Aurelian wanted to face the enemy army all at once, gathering his forces together, but near Piacenza he suffered such a rout that the Roman Empire almost fell. The cause of this defeat was a treacherous and cunning movement on the part of the barbarians. They, unable to meet the fight in the open field, took refuge in a very dense forest and towards evening attacked ours by surprise.
— Historia Augusta - Aurelian, 21.1-3.

As the campaign continued, however, the barbarians, out of greed for booty, divided into numerous armed bands, scattered throughout the surrounding territory. Aurelian, having rallied his armies again after their defeat and determined to follow them on their march southward, succeeded in turning the tide of the war. The barbarians had continued to sack cities on the Adriatic coast such as Pesaro and Fano.
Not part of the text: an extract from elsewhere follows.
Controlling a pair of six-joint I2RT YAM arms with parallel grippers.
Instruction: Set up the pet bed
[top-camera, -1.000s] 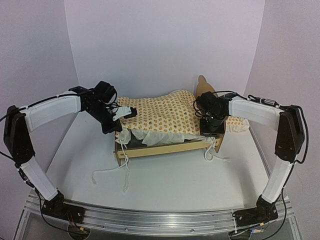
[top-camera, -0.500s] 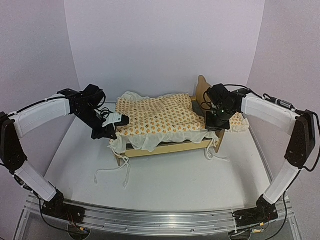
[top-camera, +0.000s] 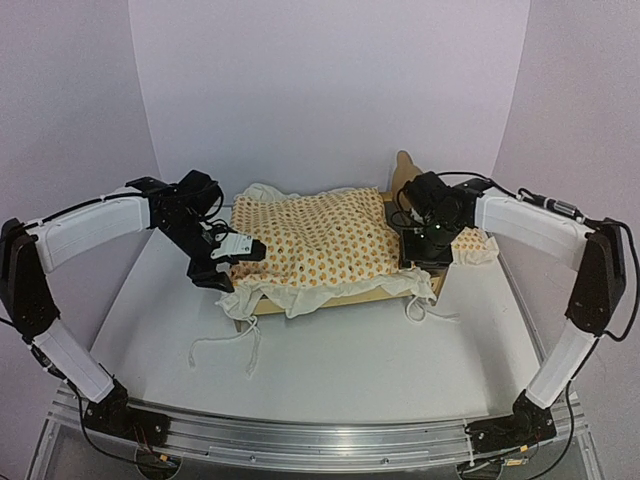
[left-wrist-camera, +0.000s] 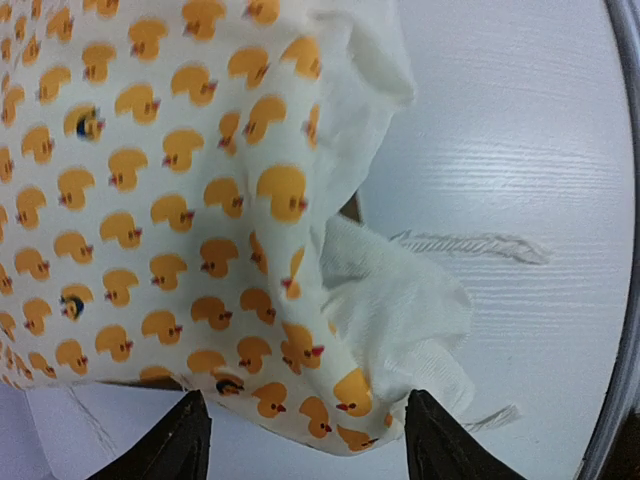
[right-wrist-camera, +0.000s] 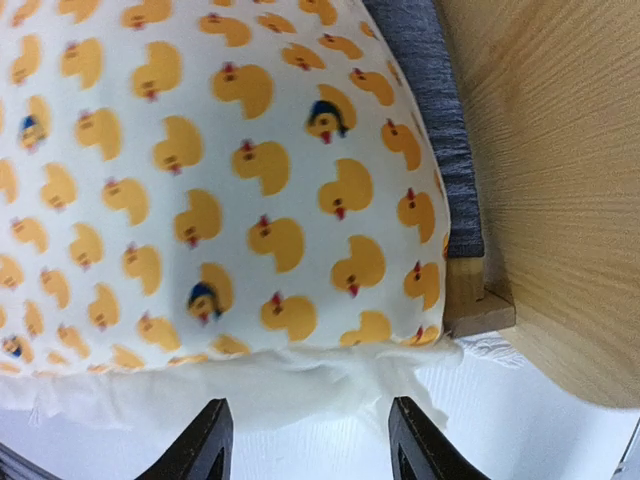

Not far from the latter city, along the Via Flaminia on the banks of the Metauro River, the emperor managed to beat them a first time and then a second time decisively on the way back near Pavia. Following this last invasion, provision was made (in Diocletian's time) to bar the way to possible future invasions by fortifying the corridor from Pannonia and Dalmatia into Italy through the Julian Alps: the so-called Claustra Alpium Iuliarum.
Once the campaign in Italy was over, on his way to the East to fight Queen Zenobia of the Kingdom of Palmyra, he defeated Goths who were moving against him and, having crossed the Danube, killed their king, Cannabaudes, along with five thousand of his armies. For these successes, the Senate bestowed on him the appellation "Gothicus maximus."
The growing crisis along the Danubian frontiers, in addition to the secession in the West of the Empire of Gaul and in the East of the Kingdom of Palmyra, forced Aurelian to evacuate the province of the Three Dacias, under increasing blows mainly from the Goths (in particular, from the Tervingi tribe) and Carpi, as well as the Sarmatian Iazigians of the Tisza plain. He, clearing the area north of the Danube, decided, however, to form a new province of Dacia south of the course of the great river, hiving off two new regions from Lower Moesia: "Dacia Ripense" and "Dacia Mediterranea." The final abandonment of Dacia was completed between 271 and 273. The consequences of the Roman abandonment of the Carpathian basin generated not only new tensions between the Goths and Gepids in the east and the Iazyges in the west, due to the contact between the various tribes, but also allowed for the strengthening of the borders of the lower-middle Danube with the withdrawal of two entire legions (Legio V Macedonica and Legio XIII Gemina, now positioned in Oescus and Ratiaria) and a substantial number of auxiliary units, for a combined total of more than forty-five thousand armed men.

- 272
  Returning from a new eastern campaign against Zenobia, the emperor was forced to intervene in Mesia and Thrace, for a new incursion by the Carpi. The latter were repelled and largely settled in Roman territories along the frontier of the lower reaches of the Danube, so much so that they earned him the appellation "Carpicus maximus."

- 272-274
  Imperial unity could finally materialize with the defeat, first of Zenobia and Vaballathus in the East (kingdom of Palmyra) in 272, and then of Tetricus in the West (Gallic Empire) in 274, at the end of the battle near the Catalaunian Fields. However, Tetricus and Zenobia, after the triumph celebrated in Rome, were not executed: on the contrary, the former was appointed governor of Lucania, while the eastern queen was installed in Tivoli and given a Roman senator as her husband. This was in recognition of having "saved" the borders of the Empire from the invasions of the barbarians in the West and the Sasanians in the East.

- 274-275
  Aurelian's victory over Tetricus provoked a new incursion by the Germans from across the Danube into the neighboring province of Rhaetia, so much so that the emperor himself had to intervene again before he went to the East, where he planned to wage a new campaign against the Sasanians in order to recover the lost territories of the Roman province of Mesopotamia.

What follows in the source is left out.